Copy exactly the line containing "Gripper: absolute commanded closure" and each line after it to the end of the listing, and output nothing else.

= = = = = = =

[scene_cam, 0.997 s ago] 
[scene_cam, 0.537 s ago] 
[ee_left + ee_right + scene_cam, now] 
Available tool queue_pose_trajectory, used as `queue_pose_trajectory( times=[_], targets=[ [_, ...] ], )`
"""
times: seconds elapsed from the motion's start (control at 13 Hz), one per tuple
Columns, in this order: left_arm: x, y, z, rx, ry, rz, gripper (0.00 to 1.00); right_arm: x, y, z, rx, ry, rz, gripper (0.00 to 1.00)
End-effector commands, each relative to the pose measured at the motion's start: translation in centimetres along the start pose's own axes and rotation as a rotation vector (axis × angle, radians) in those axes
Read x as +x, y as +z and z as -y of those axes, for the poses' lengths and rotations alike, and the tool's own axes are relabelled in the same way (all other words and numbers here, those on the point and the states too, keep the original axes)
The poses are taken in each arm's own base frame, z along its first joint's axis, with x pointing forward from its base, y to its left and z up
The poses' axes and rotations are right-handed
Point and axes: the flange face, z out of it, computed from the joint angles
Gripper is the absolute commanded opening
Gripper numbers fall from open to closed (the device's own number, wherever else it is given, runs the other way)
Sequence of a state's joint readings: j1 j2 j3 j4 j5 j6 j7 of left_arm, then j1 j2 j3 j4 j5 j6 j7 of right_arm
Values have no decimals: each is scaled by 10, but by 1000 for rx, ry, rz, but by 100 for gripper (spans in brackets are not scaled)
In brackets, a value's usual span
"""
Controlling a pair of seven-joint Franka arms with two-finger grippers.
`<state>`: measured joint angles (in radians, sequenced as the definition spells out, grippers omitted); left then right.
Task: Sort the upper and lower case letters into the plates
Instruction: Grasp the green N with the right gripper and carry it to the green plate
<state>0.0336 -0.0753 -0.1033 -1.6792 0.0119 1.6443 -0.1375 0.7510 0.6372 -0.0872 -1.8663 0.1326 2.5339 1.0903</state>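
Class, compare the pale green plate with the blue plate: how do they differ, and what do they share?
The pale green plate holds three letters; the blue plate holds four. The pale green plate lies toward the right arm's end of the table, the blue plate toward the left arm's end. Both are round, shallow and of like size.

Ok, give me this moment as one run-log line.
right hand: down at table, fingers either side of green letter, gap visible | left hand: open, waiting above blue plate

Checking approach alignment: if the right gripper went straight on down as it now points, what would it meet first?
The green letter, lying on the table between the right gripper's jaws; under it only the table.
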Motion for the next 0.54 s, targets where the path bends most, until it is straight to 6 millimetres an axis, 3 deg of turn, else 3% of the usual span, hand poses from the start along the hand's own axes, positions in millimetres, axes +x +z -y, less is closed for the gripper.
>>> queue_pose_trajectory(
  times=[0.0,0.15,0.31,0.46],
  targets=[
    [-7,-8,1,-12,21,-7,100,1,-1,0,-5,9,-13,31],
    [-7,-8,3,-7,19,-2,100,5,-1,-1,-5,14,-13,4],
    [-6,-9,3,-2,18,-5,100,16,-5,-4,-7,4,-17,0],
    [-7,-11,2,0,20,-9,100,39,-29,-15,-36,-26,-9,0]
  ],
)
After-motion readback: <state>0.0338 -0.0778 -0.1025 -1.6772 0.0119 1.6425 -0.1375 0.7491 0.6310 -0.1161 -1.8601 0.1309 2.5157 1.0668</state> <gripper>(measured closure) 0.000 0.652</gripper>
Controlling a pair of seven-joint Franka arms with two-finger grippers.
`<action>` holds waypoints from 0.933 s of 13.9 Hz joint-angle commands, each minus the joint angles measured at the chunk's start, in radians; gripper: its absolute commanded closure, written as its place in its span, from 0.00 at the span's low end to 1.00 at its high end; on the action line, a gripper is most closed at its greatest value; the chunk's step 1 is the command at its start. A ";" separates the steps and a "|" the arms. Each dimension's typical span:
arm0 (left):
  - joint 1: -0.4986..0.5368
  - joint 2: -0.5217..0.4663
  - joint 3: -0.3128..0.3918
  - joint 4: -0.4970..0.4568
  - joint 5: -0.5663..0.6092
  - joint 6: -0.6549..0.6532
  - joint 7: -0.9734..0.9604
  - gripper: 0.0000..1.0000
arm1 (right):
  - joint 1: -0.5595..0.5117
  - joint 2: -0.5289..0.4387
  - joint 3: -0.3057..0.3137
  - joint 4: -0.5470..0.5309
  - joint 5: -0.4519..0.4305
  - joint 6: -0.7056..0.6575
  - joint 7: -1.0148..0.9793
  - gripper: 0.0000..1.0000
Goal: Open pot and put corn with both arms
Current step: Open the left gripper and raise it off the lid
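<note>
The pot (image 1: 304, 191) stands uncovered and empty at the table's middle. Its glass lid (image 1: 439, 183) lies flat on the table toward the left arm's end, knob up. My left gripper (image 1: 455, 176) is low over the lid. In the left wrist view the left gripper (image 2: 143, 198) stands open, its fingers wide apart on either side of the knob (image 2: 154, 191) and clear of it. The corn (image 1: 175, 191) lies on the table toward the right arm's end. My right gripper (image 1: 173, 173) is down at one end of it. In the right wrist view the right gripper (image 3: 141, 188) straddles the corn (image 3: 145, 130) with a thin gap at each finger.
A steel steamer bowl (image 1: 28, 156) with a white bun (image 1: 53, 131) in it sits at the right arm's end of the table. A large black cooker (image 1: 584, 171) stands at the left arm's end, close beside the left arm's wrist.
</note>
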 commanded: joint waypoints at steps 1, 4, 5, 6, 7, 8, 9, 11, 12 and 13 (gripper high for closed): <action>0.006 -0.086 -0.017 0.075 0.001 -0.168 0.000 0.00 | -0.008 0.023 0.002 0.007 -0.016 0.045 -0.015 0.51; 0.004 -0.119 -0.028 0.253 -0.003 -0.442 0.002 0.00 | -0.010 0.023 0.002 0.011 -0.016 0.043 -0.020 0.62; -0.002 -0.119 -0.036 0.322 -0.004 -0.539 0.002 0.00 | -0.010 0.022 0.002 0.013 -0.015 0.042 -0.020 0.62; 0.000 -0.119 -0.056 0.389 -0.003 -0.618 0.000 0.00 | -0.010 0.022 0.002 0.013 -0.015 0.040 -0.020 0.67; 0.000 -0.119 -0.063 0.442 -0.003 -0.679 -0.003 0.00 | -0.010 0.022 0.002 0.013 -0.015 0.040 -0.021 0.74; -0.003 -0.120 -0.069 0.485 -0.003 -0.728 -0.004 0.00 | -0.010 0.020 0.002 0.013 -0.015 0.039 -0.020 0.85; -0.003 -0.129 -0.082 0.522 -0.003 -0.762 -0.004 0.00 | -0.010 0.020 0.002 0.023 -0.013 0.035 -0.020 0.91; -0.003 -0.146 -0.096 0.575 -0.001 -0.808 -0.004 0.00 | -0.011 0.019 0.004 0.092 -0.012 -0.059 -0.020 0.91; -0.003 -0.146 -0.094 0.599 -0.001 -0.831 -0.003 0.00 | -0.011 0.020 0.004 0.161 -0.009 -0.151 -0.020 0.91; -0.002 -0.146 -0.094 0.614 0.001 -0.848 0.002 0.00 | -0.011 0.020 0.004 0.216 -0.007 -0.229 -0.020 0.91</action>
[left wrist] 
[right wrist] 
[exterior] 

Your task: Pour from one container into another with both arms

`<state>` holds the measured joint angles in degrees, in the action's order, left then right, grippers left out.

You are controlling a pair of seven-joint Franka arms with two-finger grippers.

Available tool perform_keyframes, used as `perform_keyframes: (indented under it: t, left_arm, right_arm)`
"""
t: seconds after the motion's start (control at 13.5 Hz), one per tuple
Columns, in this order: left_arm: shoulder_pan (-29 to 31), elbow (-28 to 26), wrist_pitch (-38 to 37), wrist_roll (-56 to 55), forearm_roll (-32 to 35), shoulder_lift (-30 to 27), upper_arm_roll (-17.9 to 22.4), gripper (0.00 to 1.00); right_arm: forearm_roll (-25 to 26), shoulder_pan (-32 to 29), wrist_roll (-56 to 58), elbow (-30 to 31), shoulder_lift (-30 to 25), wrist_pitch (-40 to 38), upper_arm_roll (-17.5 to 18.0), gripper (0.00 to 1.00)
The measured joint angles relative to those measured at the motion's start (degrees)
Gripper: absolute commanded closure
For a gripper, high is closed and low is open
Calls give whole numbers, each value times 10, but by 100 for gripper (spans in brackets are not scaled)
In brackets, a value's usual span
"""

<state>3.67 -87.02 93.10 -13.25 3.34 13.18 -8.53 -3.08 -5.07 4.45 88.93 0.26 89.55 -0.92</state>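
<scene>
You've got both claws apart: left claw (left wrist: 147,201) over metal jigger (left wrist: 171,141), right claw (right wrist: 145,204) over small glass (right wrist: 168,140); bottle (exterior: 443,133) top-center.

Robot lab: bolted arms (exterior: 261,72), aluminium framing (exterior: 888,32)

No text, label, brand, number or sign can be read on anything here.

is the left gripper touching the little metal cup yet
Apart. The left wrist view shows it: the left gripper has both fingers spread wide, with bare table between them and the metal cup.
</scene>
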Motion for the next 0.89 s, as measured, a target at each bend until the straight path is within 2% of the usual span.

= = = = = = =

§ Answer to the exercise:
Gripper: absolute commanded closure
For a gripper, high is closed and low is open
Calls give whole numbers, each value times 10, but by 100 for gripper (spans in brackets are not scaled)
In brackets, a value's usual span
"""

<state>3.67 -87.02 93.10 -13.25 3.34 13.18 -8.53 -3.08 -5.07 4.45 88.93 0.26 89.55 -0.92</state>
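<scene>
You've got both claws apart: left claw (left wrist: 147,201) over metal jigger (left wrist: 171,141), right claw (right wrist: 145,204) over small glass (right wrist: 168,140); bottle (exterior: 443,133) top-center.

Robot lab: bolted arms (exterior: 261,72), aluminium framing (exterior: 888,32)

No text, label, brand, number or sign can be read on anything here.

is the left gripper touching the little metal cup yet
Apart. The left wrist view shows it: the left gripper has both fingers spread wide, with bare table between them and the metal cup.
</scene>
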Motion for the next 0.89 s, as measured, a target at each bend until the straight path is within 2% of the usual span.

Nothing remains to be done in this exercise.